Cacchi Claudio, Fischer Henrike J, Wermker Kai, Rashad Ashkan, Jonigk Danny D, Hölzle Frank, Klein Maurice
Institute of Pathology, School of Medicine, University Hospital RWTH Aachen, Pauwelsstrasse 30, 52074 Aachen, Germany.
Institute of Immunology, School of Medicine, University Hospital RWTH Aachen, Pauwelsstrasse 30, 52074 Aachen, Germany.
Cancers (Basel). 2024 Jan 30;16(3):587. doi: 10.3390/cancers16030587.
Tumor budding (TB) is a histomorphological characteristic of the tumor invasion front and it has an impact on the tumor outcome prediction for head and neck squamous cell carcinoma (HNSCC) aetiopathology.

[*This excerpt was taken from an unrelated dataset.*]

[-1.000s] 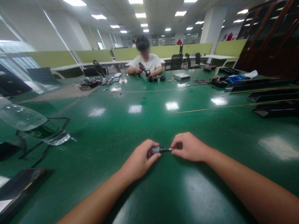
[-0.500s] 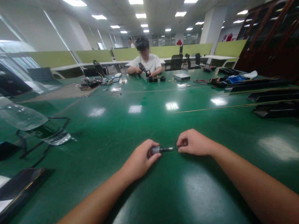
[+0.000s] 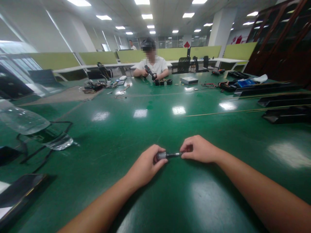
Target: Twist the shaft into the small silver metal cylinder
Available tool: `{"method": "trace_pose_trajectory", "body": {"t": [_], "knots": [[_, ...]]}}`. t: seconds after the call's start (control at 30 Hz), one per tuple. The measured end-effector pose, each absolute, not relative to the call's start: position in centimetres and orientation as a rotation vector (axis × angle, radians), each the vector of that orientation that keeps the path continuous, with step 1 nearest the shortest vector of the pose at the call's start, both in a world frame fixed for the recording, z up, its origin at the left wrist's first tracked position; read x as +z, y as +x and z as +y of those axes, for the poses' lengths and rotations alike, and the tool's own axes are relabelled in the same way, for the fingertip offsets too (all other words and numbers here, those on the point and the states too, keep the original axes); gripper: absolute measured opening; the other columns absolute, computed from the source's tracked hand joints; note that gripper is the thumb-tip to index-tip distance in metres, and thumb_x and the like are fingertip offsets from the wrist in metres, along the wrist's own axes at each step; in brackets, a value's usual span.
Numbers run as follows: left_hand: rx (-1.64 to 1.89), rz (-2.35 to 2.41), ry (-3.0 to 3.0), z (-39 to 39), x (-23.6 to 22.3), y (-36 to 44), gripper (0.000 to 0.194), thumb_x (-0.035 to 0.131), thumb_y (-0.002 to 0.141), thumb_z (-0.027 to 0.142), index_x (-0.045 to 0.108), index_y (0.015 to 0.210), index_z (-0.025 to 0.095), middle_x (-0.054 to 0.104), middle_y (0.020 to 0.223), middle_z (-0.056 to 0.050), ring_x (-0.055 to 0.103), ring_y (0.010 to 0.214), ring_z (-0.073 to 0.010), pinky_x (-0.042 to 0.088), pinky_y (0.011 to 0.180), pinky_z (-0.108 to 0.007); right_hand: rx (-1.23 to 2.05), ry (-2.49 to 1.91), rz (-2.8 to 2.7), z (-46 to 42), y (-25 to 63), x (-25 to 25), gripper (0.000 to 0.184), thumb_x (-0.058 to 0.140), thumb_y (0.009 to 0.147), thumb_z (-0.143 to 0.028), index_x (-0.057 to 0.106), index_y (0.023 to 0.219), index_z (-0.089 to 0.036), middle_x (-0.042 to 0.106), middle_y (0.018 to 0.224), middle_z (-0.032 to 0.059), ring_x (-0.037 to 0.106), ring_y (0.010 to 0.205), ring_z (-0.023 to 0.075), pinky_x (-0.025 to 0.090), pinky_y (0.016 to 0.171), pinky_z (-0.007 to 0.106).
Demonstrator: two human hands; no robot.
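A small metal cylinder with a thin dark shaft (image 3: 167, 155) lies between my two hands, just above the green table (image 3: 155, 119). My left hand (image 3: 145, 165) is closed round the silvery cylinder end. My right hand (image 3: 199, 149) pinches the tip of the shaft with thumb and fingers. Both forearms rest low over the near part of the table.
A clear plastic bottle (image 3: 31, 126) lies at the left beside black cables, with a dark phone (image 3: 17, 197) at the near left. Long black rails (image 3: 279, 97) lie at the right. A person (image 3: 152, 63) works with a tool across the table, among small parts.
My right hand slid a little right along the shaft and then came slightly back toward the cylinder. My left hand has kept its grip and place.
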State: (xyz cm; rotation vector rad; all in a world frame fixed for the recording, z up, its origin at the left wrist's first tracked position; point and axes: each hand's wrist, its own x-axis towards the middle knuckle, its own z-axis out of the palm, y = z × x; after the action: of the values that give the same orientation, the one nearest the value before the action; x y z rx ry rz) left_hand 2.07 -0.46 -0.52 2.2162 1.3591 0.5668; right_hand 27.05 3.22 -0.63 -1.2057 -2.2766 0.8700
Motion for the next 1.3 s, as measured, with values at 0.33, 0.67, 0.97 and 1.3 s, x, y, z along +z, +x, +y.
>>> {"method": "trace_pose_trajectory", "body": {"t": [0.33, 0.67, 0.97, 1.3], "knots": [[0.649, 1.276, 2.268, -0.7, -0.6, 2.3, 0.022, 0.063, 0.084, 0.026, 0.056, 0.104, 0.020, 0.061, 0.098, -0.003, 0.057, 0.088, -0.0194, 0.046, 0.078, -0.031, 0.526, -1.051, -2.248, 1.9, 21.9, -2.0, 0.009, 0.070, 0.079, -0.023, 0.075, 0.086, -0.019, 0.071, 0.081, 0.0040, 0.059, 0.079, 0.0164, 0.042, 0.072, 0.027], [0.637, 1.324, 2.253, -0.5, -0.9, 2.2, 0.018, 0.060, 0.087, 0.027, 0.057, 0.104, 0.021, 0.058, 0.091, -0.002, 0.055, 0.079, -0.0169, 0.044, 0.071, -0.028, 0.552, -1.009, -2.282, 1.8, 22.5, -2.0, 0.014, 0.067, 0.078, -0.019, 0.075, 0.089, -0.019, 0.071, 0.083, 0.0043, 0.059, 0.081, 0.0169, 0.044, 0.074, 0.028], [0.607, 1.347, 2.228, -0.4, -0.9, 2.1, 0.019, 0.060, 0.087, 0.030, 0.058, 0.103, 0.020, 0.058, 0.085, -0.001, 0.054, 0.073, -0.0162, 0.042, 0.066, -0.027, 0.559, -1.022, -2.292, 1.7, 23.1, -1.9, 0.011, 0.068, 0.079, -0.021, 0.074, 0.087, -0.019, 0.070, 0.080, 0.0039, 0.058, 0.078, 0.0167, 0.043, 0.071, 0.028], [0.620, 1.323, 2.237, -0.3, -1.1, 1.9, 0.018, 0.061, 0.087, 0.028, 0.057, 0.103, 0.020, 0.058, 0.086, -0.001, 0.054, 0.073, -0.0162, 0.043, 0.067, -0.028, 0.594, -1.068, -2.323, 1.9, 24.6, -1.3, 0.010, 0.068, 0.076, -0.019, 0.074, 0.083, -0.019, 0.069, 0.077, 0.0029, 0.059, 0.076, 0.0159, 0.043, 0.071, 0.027]]}}
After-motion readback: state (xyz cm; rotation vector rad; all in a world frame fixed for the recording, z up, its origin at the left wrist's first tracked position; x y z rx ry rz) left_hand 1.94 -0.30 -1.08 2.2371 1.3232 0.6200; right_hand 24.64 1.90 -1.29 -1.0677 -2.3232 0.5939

The average TB score (TB rel) of all tumor-positive marginal sections (n = 443) in the primary tumor was analyzed in the FFPE-fixed tumor slices of 66 patients with HNSCC, and they were compared with cryo-fixed sections.
TB rel correlates with tumor aggressiveness (i.e., lymph node metastasis quantity, lymph node ratio, extra capsular growth, Pn1, pV1, grading). The TB scores often vary between the different tumor margins of FFPE sections in the same patient, and in many cases, they differ depending on the fixation method.
Our data show that a randomly selected marginal cut cannot reliably mirror the TB score, and thus, they cannot predict the prognostic outcome. However, TB rel could be a tool that compensates for differences in TB score analysis. TB score determination in cryo sections seems to be inaccurate compared with TB determination in FFPE.
肿瘤芽生(TB)是肿瘤浸润前沿的一种组织形态学特征,对预测头颈部鳞状细胞癌(HNSCC)的病因病理及肿瘤预后具有重要意义。
分析了66例HNSCC患者经福尔马林固定石蜡包埋(FFPE)的肿瘤切片中,原发肿瘤所有肿瘤阳性边缘切片(n = 443)的平均TB评分(TB rel),并与冷冻固定切片进行比较。
TB rel与肿瘤侵袭性相关(即淋巴结转移数量、淋巴结比例、包膜外生长、Pn1、pV1、分级)。同一患者FFPE切片的不同肿瘤边缘的TB评分常常不同,且在很多情况下,评分因固定方法而异。
我们的数据表明,随机选择的边缘切片不能可靠地反映TB评分,因此无法预测预后结果。然而,TB rel可能是一种弥补TB评分分析差异的工具。与FFPE切片中的TB测定相比,冷冻切片中的TB评分测定似乎不准确。